TASK DETAILS =>
Only the lines that contain the string "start" belong in the answer; pull them from the records.

((

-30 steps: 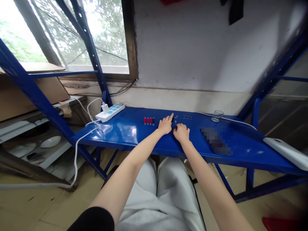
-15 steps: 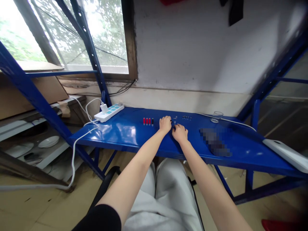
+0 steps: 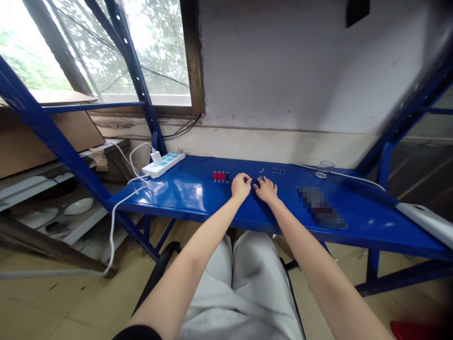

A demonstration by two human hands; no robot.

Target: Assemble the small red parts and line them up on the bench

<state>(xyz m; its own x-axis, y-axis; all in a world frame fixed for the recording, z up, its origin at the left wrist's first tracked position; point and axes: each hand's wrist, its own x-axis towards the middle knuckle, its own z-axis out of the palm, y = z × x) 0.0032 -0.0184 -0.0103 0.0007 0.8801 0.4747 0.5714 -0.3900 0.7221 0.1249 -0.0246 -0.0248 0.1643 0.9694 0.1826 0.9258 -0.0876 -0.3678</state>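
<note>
Both my hands rest on the blue metal shelf point(image 3: 184, 193) near its middle. My left hand point(image 3: 241, 185) is curled, fingers closed round something small and dark that I cannot make out. My right hand point(image 3: 266, 189) lies beside it with fingers spread and slightly bent, their tips close to the left hand. Just left of my left hand stands a short row of small red and black pieces point(image 3: 220, 176). Beyond the hands lie a tiny metal part point(image 3: 262, 172) and a row of small dark bits point(image 3: 278, 170).
A white power strip point(image 3: 163, 164) with a plugged charger and white cable sits at the shelf's left back. A clear glass point(image 3: 324, 168) stands at the back right, a blurred dark object point(image 3: 321, 206) right of my hands, a white device point(image 3: 424, 219) at far right.
My left hand's outstretched finger has drawn back and curled shut. Both hands have come closer together, and the view has shifted slightly.
</note>
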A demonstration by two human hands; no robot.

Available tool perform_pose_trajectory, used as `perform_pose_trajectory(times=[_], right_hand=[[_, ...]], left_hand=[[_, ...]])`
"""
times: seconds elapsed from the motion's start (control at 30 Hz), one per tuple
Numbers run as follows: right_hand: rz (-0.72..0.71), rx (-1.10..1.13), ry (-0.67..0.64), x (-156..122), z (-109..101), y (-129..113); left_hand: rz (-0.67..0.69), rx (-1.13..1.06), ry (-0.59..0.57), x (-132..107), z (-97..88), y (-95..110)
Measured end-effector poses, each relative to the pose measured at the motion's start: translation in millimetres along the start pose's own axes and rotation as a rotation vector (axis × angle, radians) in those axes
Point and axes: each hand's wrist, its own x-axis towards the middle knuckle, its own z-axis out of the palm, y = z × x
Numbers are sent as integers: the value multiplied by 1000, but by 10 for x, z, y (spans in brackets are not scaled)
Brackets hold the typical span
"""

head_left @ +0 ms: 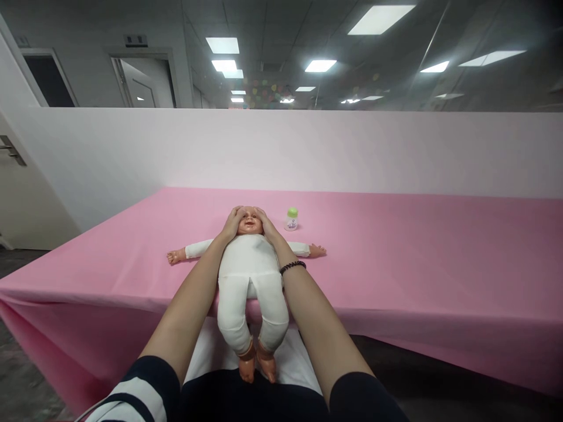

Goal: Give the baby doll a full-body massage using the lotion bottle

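Observation:
A baby doll [250, 258] with a white cloth body lies on its back, head away from me. Its arms stretch out to both sides, and its feet hang past the table's front edge towards my lap. My left hand [232, 224] is wrapped round the left side of the doll's head, fingers curving over the brow. On the opposite side my right hand [267, 224] cups the head in the same way. Between the palms the doll's lower face shows, while the fingers cover most of the forehead. Just right of my right hand stands a small jar [291, 220] with a green lid.
A pink cloth [417, 252] covers the table and drapes over its front edge. Behind the table runs a white half wall [308, 149] with glass above it. To the left is a door with a metal handle [12, 150].

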Motion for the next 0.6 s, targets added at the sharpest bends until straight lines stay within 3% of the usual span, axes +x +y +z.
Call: perform_pose_trajectory(times=[0.2, 0.6], right_hand=[[23, -55, -10, -61, -6, -48], [16, -48, -13, -123, 22, -108]], left_hand=[[-39, -17, -13, -94, 7, 80], [-69, -46, -22, -65, 3, 64]])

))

OUTPUT OF THE TASK =>
times: seconds elapsed from the motion's start (control at 30 Hz), one per tuple
Measured end-effector poses, each relative to the pose measured at the motion's start: translation in millimetres along the start pose's own axes and rotation as a rotation vector (axis × angle, radians) in those axes

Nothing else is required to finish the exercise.